Ms. Hoobing thinks the hardest part of travel with kids is boarding. Airlines typically no longer let families with small children board first on flights. Instead, they often come after first class and top-tier frequent fliers. Kids and parents—lugging car seats, diaper bags, videogames and toys—clog the aisles and delay general boarding. Though airlines provide leniency, such as exempting diaper bags for carry-on bag limits and waiving checked-baggage fees for car seats and strollers, they have tightened restrictions.

On June 1, for example, American stopped letting parents check jogging strollers, non-collapsible strollers or strollers heavier than 20 pounds at the gate. United already bans gate-checking strollers that don't collapse.
Over 400 comments at the link, many by experienced, savvy travelers.

4 comments:

  1. We never flew with our very active, loud second child. Ever. We lived across the country from family, in many different states and we never subjected fellow fliers to his antics. Family understood and came out to see us instead.

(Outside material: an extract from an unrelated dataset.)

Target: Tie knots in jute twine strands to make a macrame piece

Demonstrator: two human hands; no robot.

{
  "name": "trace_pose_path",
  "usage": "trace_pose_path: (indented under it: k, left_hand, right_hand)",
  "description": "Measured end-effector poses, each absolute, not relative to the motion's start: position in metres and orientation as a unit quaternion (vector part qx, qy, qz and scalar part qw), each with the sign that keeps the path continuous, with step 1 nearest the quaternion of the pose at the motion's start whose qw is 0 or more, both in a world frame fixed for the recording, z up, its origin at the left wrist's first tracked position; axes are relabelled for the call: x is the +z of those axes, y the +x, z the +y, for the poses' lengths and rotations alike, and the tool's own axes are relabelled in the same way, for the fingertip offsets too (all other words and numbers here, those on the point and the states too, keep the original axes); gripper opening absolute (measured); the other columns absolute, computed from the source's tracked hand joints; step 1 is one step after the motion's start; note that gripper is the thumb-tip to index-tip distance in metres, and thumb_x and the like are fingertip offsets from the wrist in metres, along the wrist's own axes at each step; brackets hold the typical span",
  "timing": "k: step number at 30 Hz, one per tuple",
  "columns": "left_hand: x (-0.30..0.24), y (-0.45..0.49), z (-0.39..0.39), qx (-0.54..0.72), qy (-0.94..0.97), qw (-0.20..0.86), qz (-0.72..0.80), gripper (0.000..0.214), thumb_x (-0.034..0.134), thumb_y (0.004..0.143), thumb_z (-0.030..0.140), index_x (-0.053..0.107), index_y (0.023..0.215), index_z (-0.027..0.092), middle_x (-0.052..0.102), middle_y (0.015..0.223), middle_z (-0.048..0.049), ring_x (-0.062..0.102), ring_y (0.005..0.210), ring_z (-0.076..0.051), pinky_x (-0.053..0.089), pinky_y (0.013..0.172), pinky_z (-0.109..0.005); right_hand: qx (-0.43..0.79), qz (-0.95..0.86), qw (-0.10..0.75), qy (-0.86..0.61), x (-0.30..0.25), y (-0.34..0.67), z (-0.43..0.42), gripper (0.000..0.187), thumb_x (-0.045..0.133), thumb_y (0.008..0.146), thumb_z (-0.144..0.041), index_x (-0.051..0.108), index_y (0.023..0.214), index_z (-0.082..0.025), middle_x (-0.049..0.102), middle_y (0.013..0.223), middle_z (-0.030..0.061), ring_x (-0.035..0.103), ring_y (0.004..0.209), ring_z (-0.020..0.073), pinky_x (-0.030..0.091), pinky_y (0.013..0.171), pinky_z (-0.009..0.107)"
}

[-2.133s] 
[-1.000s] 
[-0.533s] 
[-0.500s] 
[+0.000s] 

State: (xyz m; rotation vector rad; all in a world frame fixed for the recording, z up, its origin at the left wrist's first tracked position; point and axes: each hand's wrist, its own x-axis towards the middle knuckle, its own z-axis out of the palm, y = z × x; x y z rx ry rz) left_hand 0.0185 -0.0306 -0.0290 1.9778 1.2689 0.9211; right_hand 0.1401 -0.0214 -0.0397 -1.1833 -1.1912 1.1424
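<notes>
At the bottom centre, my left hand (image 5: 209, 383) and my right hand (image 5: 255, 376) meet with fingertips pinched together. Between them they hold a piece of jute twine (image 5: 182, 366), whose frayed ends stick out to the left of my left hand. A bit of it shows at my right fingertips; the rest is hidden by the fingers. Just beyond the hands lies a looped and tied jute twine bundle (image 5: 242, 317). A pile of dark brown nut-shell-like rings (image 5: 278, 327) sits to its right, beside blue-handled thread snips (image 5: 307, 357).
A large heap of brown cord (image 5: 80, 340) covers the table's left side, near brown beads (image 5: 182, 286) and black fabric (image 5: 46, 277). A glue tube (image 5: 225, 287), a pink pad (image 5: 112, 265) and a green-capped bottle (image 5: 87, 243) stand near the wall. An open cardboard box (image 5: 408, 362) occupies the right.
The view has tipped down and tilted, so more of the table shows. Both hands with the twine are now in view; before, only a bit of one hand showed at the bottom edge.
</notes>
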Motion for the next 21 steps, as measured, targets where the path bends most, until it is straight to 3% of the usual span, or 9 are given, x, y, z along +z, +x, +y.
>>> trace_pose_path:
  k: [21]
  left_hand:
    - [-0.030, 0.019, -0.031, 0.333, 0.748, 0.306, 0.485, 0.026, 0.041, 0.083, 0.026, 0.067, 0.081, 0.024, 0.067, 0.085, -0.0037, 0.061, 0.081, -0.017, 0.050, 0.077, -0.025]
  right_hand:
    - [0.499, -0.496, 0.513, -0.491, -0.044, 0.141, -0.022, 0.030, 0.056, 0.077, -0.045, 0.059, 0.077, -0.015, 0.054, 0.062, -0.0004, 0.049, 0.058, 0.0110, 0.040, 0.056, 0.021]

    As a frequent flier now, I read the comments with great interest, searching for stories of particularly outrageous behavior on airplanes. I recently had to travel in the dreaded center seat, with travel made more uncomfortable by a parent taking the aisle seat and her four year old son sitting in the window seat. No, she did not want to switch with me to be next to her son. And for the next several hours sippy cups, crumbly crackers, DVDs, the laptop, toys, clothing, tissues both used and unused passed through the space between my face and the book I was reading. They owned cats, determined by the smell of the mother's outer jacket. And the mother praised her son's legs as they slid and thumped the seat ahead of him, "I am so proud you are remembering all your yoga poses."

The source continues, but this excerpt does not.